WELCA, the Women of the Evangelical Lutheran Church, organized the presentation.
Organizer Carol Wallman said, “It’s one of the bigger pushes with the churches to have people more informed about it.  
It’s the ladies’ organization and this is one of the things that they are promoting.”
Tony Kavan, a 1995 graduate of S-D-A High School, is currently assigned in Grand Island as a Domestic/Sexual Violence and Human Trafficking Specialist with the Nebraska State Patrol.  
After high school, Kavan spent four years in the Marine Corps and some time in the reserves before joining the State Patrol.  
He has specializations in Traffic Crash Reconstruction, Crime Scene Investigations, Blood Stain Pattern Analysis, Forensic Child Interviewing, and Internet Crimes Against Children.
Kavan explained that the law enforcement approach to the problem has changed over the last several years.  It is estimated that 900 people a month are trafficked in the state of Nebraska.  Human Trafficking is defined as: The act of recruiting, harboring, transporting, providing, or obtaining a person for labor, services, or commercial sex acts by means of fraud, force, or coercion for the purpose of exploitation, involuntary servitude, debt, bondage, slavery, or any commercial sex act involving a minor.
In order to help victims who are being exploited and coerced in these situations, law enforcement has been trying to reach out to create trust with these women and children.

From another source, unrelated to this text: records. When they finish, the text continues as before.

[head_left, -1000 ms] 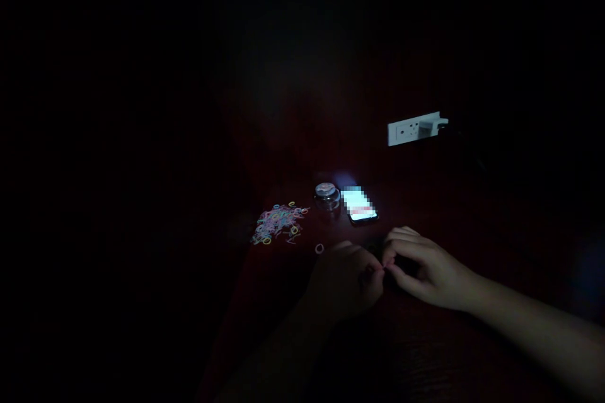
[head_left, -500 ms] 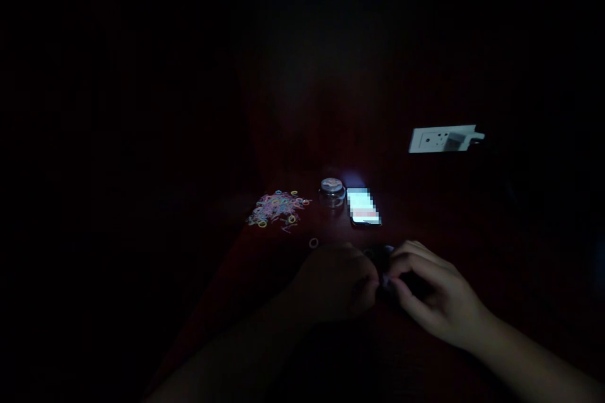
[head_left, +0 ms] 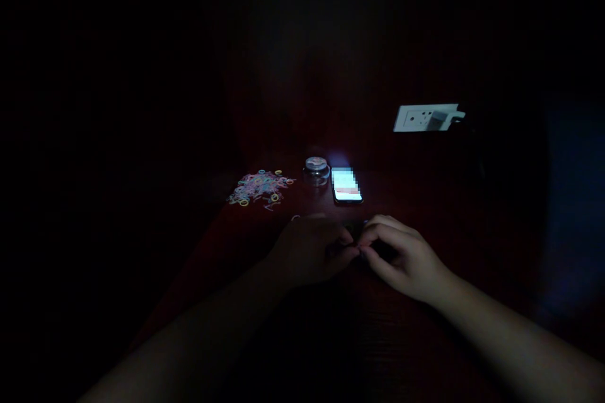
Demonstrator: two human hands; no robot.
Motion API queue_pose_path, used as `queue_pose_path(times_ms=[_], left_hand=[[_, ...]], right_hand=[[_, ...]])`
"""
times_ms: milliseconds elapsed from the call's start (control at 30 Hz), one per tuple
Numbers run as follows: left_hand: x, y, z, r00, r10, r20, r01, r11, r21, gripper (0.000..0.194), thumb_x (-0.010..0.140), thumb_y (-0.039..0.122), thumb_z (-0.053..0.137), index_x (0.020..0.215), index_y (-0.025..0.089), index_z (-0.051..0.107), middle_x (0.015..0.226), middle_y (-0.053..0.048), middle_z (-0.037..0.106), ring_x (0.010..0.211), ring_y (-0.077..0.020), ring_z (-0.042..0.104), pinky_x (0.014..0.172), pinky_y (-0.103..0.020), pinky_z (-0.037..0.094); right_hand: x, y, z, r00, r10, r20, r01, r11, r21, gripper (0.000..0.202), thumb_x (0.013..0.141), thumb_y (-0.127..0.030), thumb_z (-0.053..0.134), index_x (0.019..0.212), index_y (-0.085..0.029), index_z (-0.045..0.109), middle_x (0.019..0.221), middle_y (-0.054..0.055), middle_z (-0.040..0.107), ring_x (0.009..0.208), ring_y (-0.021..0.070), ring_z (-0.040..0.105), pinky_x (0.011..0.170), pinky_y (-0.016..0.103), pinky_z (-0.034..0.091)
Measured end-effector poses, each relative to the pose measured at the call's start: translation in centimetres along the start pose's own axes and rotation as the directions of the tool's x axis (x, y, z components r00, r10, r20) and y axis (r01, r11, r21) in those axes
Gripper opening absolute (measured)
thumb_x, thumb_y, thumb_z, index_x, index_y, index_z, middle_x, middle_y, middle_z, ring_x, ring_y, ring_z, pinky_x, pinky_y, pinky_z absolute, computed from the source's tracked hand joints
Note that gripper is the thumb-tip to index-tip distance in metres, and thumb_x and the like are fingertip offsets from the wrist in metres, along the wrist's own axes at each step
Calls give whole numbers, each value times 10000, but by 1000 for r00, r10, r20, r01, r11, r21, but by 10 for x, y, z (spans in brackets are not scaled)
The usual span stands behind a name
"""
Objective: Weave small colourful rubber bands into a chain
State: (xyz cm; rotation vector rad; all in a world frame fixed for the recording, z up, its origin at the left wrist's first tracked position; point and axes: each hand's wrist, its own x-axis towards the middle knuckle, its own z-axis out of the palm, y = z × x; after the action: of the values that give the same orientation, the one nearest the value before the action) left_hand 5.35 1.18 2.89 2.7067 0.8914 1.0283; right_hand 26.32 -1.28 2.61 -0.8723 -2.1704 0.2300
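My left hand (head_left: pixel 314 249) and my right hand (head_left: pixel 404 255) meet at the fingertips over the dark red table (head_left: pixel 208 264). Both are closed in a pinch, thumbs against forefingers. Whatever lies between the fingertips is too small and dark to name. Part of a pale ring-shaped band (head_left: pixel 295 218) shows just behind my left hand. Farther off on the left lies a loose pile of small coloured elastic bands (head_left: pixel 259 187), with a few yellow ones around its edge.
A small clear jar (head_left: pixel 316 171) with a patterned lid stands behind my hands. Right of it lies a phone (head_left: pixel 346 186) with a bright screen. A white wall socket (head_left: pixel 425 118) holds a plugged-in charger. The surroundings are very dark.
The whole view has shifted, so everything appears farther up and left. My two hands' fingertips have come closer together and now touch or nearly touch.
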Motion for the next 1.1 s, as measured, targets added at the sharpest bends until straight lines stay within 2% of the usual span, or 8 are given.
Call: queue_pose_path(times_ms=[233, 600, 767, 1100], left_hand=[[0, 1, 1, 999, 38, 7, -38, 999, 14, 148, 868, 290, 544, 842, 219, 671, 731, 2, 665, 698, -140, 569, 650, -274, 406], [2, 3, 2, 1000, -21, -6, 21, 1000, -15, 122, 824, 288, 579, 794, 211, 670, 726, -7, 659, 677, -136, 570, 630, -276, 409], [3, 4, 1, 1000, -26, 0, 26, 1000, -1, 103, 818, 278, 595, 796, 208, 667, 722, 5, 665, 680, -136, 576, 626, -269, 401], [2, 1, 3, 1000, -30, 7, 30, 999, -13, 112, 825, 287, 588, 828, 218, 676, 758, 2, 679, 706, -143, 594, 638, -281, 406]], right_hand=[[2, 0, -2, 1000, 8, -1, -8, 1000, -20, 16, 840, -196, 588, 847, -208, 597, 808, 42, 605, 759, 179, 550, 693, 330, 430], [1, 4, -5, 997, 58, -56, -59, 998, -19, 29, 813, -184, 568, 830, -207, 564, 788, 35, 572, 715, 172, 539, 642, 312, 431], [1, 3, -6, 1000, 28, -9, -28, 1000, 8, 109, 796, -188, 595, 901, -206, 570, 843, 43, 577, 773, 185, 552, 688, 329, 450], [1, 3, -5, 999, 40, -5, -40, 999, 27, 17, 834, -192, 583, 844, -203, 591, 795, 35, 585, 727, 173, 556, 648, 316, 452]])
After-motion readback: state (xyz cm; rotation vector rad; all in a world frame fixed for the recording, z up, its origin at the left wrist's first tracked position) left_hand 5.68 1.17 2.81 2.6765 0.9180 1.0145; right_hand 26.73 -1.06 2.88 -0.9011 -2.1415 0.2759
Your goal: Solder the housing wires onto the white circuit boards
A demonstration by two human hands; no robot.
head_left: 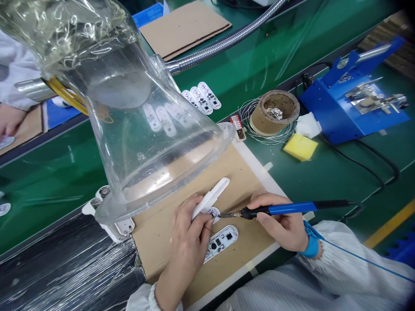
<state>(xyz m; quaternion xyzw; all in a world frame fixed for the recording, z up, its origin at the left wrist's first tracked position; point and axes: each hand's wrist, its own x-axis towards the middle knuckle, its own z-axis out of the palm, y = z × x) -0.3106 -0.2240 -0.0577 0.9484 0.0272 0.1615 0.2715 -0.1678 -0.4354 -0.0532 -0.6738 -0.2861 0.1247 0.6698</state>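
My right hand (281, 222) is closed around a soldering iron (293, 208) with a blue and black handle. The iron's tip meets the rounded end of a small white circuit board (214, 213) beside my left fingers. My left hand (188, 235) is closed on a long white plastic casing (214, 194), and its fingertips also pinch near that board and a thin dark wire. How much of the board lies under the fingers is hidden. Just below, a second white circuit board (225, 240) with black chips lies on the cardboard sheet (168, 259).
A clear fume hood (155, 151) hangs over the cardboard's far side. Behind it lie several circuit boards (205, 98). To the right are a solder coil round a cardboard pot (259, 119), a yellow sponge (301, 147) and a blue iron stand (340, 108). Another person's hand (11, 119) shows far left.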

In the past, they focused a lot on arresting women for prostitution.  However, Kavan explained that doing that only increases distrust of law enforcement and can make victims feel even more trapped by their traffickers.
Walman said she was most surprised by that.  “His thought is that he’d like to stop the ones that are buying these gals and stuff,” she said.  Kavan noted that until there is no “demand” for this, the problem will continue.
Though not all women involved in prostitution are trafficked, he said that through talking to many of them over the years he found that almost all of them were victims of human trafficking when they started and acted under a sense of obligation, coercion, or fear.  Kavan encouraged people to be more aware of others and look for signs that something isn’t right.
Wallman was happy with the great turnout.  She commented, “He did a wonderful presentation.  He was there for two hours.  It was very interesting. I was very pleased. They asked some very interesting questions and some of them visited quite a while afterwards.”